Ich habe heute mal nach Polyamory gegooglet, aus Anlass meiner eigenen RZB. Ich muss dazu sagen, dass ich vor zwölf Jahren das erste Mal auf einem Vortrag darüber von Polyamory gehört habe. Das war in anarchistischem Kontext, und so, wie die Referenten das Konzept vorgetragen haben, kam es bei mir so an, als wäre das etwas für Leute, die sich zusammentun, um gesicherten Sex zu haben, weil sie auf dem freien Markt nach objektiven Gesichtspunkten wenig Chancen auf Partnerschaft haben. Armselig, dachte ich, weil das auf Beliebigkeit hinausliefe.
Also habe ich heute gegooglet und die Seite
www.polyamorie.de gefunden. Dort ist sehr einfühlsam erklärt, dass Polyamory eben NICHT Promiskuität ist, sondern mit großer Verantwortung einher geht.
Desweiteren habe ich gelernt, dass Polyamory alle möglichen Formen annehmen kann und dass es eben NICHT bedeutet, dass JEDE_R mehrere Partner_innen hat.
Wichtig sind eben Vereinbarungen, die zwischen den Beteiligten getroffen werden sollen.
In meinem Fall kann ich jetzt sagen, dass ich im Grunde seit mehr als anderthalb Jahren ein polyamores Konzept vertrete und gerne lebe(n möchte).
Ein paar der wichtigsten Auszüge für mich:
Primary, Secondary, Tertiary
Es geht zuerst mal um eine Grundunterscheidung, wie wichtig und zentral ein Partner im Leben eines anderen ist:
Primärbeziehung, engl. Primary, bezeichnet den Partner, mit dem ich zusammenlebe, auf den ich mich maßgeblich beziehe, mit dem ich evtl. verheiratet bin, mit dem ich Kinder habe oder mir vorstellen kann, welche zu bekommen, der Mensch, mit dem ich möglicherweise unter einem Dach lebe, mit dem ich meine Finanzen teile, den ich bei meiner Urlaubsplanung berücksichtige, mit dem ich Weihnachten feiere und den ich meinem Eltern als meinen Partner vorstelle.

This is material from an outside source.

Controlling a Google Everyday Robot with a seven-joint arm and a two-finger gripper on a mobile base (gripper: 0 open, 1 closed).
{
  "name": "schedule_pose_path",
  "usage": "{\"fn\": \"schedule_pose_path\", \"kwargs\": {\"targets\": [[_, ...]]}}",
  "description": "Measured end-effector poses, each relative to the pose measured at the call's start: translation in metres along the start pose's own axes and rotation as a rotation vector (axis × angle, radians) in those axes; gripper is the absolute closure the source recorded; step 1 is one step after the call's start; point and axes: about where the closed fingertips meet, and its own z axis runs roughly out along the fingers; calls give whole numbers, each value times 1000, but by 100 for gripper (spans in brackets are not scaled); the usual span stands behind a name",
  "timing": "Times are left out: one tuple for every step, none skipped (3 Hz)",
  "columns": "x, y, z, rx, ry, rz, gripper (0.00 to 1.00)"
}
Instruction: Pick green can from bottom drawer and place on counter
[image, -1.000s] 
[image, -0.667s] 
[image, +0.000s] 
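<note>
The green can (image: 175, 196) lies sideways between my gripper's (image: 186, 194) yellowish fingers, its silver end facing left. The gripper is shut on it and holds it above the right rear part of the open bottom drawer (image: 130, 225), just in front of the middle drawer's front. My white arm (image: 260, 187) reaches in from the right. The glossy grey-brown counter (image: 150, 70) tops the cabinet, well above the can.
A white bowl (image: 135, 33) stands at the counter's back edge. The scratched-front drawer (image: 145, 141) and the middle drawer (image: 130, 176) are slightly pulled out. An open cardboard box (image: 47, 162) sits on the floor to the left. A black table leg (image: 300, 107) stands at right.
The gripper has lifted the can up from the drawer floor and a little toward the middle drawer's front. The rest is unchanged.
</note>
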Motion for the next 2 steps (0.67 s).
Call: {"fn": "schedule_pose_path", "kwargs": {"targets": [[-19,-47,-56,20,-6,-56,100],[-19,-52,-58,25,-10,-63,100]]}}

Die Sekundärbeziehung, engl. Secondary, meint eine langfristige und wichtige Partnerschaft, die auch über mehrere Jahre oder gar lebenslang bestehen kann, die aber nicht die Bedeutung der Primary-Beziehung hat. Also: mit dem oder der Secondary hat oder plant man in der Regel keine Kinder, teilt keine Finanzen, ist nicht verheiratet, plant nicht sein Jahr und bezieht ihn nicht in wichtige Entscheidungen ein. Aber vielleicht fährt man mit ihm mal in Urlaub, verbringt Wochenenden mit ihr, und sagt ihm Bescheid, wenn man sich neu verliebt hat oder jemand Neues dazunehmen möchte.

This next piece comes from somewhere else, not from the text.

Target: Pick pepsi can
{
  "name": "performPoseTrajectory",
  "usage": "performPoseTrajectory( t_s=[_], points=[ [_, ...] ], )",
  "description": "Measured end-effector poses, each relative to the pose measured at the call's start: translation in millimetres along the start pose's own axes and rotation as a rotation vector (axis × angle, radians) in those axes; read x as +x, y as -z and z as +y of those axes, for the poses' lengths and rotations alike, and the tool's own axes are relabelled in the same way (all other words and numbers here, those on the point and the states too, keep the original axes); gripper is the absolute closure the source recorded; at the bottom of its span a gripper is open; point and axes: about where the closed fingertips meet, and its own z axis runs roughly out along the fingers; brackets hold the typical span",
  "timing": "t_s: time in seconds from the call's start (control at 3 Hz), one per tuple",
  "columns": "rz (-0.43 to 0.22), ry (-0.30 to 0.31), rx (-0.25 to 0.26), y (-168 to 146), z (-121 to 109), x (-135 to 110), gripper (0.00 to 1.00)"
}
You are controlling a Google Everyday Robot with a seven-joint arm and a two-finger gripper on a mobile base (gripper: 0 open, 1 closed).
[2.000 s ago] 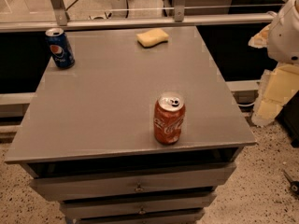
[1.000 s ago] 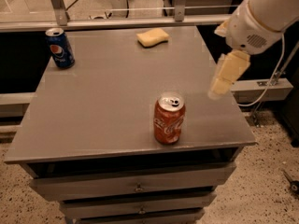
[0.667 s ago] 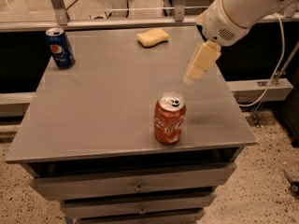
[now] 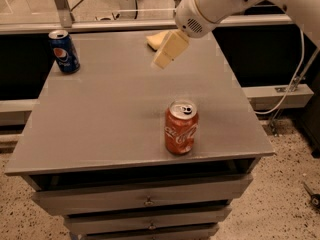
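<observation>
The pepsi can (image 4: pixel 64 51), dark blue with a round red-white-blue logo and a silver top, stands upright at the far left corner of the grey table (image 4: pixel 100 114). My gripper (image 4: pixel 162 60) hangs from the white arm above the far middle of the table. It is well to the right of the pepsi can and above it, touching nothing.
A red-orange Coca-Cola can (image 4: pixel 181 127) stands upright near the table's front edge, right of centre. A yellow sponge (image 4: pixel 155 40) lies at the far edge, partly behind my gripper. Drawers sit under the tabletop. A cable hangs at the right.
My arm has swung in from the right side and moved left across the table, toward the far middle. Both cans have stayed in place.
</observation>
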Motion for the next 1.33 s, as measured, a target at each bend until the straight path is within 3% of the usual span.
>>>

Manche Polys sprechen auch von der Tertiärbeziehung, engl. Tertiary. Das ist entweder die Person, mit der man eine kurze, leidenschaftliche Affäre hat, wo aber keine langfristige Basis da ist, oder jemand, mit dem man eher freundschaftlich verbunden ist, und gelegentlich auch sexuell ist, aber recht unverbindlich eben.
Viele halten diese Unterscheidung für überflüssig, der Vollständigkeit halber habe ichs mal hier reingenommen.

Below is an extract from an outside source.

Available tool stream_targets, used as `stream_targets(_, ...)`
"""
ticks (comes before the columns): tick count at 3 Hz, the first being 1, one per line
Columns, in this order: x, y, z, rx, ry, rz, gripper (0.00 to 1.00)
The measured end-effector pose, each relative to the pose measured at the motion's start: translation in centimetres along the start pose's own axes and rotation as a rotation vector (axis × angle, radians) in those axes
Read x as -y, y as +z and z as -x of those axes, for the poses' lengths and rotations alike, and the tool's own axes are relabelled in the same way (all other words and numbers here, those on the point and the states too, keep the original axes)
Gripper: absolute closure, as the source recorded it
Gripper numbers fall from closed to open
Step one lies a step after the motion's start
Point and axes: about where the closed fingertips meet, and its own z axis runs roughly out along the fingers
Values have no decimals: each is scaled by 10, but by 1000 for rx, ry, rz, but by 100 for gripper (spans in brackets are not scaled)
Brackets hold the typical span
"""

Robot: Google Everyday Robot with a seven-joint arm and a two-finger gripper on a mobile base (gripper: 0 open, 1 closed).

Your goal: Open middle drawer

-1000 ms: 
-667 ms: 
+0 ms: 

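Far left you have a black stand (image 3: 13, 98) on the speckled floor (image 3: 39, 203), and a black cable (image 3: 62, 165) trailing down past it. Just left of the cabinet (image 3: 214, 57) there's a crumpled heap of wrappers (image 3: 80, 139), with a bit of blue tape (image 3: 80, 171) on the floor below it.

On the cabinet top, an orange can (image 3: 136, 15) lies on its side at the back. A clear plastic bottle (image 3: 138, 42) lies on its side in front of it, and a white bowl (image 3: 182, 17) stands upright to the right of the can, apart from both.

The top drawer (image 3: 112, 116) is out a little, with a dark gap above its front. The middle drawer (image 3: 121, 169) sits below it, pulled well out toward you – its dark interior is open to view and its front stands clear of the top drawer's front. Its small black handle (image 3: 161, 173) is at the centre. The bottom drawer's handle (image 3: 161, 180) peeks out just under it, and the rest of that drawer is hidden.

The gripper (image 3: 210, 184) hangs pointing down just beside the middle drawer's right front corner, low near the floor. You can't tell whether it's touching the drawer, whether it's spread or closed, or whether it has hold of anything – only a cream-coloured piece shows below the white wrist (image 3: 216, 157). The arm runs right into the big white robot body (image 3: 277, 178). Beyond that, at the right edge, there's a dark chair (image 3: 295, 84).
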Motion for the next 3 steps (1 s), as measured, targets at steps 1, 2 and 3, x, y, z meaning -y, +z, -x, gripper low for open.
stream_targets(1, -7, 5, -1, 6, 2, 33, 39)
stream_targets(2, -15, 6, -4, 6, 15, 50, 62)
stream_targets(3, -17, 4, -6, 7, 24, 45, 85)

Man kann nun die verschiedenen Versuche, Poly zu leben, in drei Kategorien einteilen.
1. Es gibt eine klare Nummer Eins, den Primary-Partner, also das klassische Modell der offenen Zweierbeziehung
2. Es gibt mehrere Primärpartner, also eine gleichberechtigte Dreier-, Vierer- oder Mehrfachbeziehung
3. es gibt keinen Primärpartner, aber mehr als einen Secondary, also das Modell des Poly-Singles
http://www.polyamorie.de/verschiedene-a ... -poly.html
Wenn dein Partner in der Lage ist, dir zuzuhören, einfühlsam auf dich einzugehen und dir bei alledem noch das Gefühl zu vermitteln, geliebt zu werden, kann eine Situation, die Eifersucht enthält, noch zu einer Vertiefung und Verbesserung eurer Liebe führen.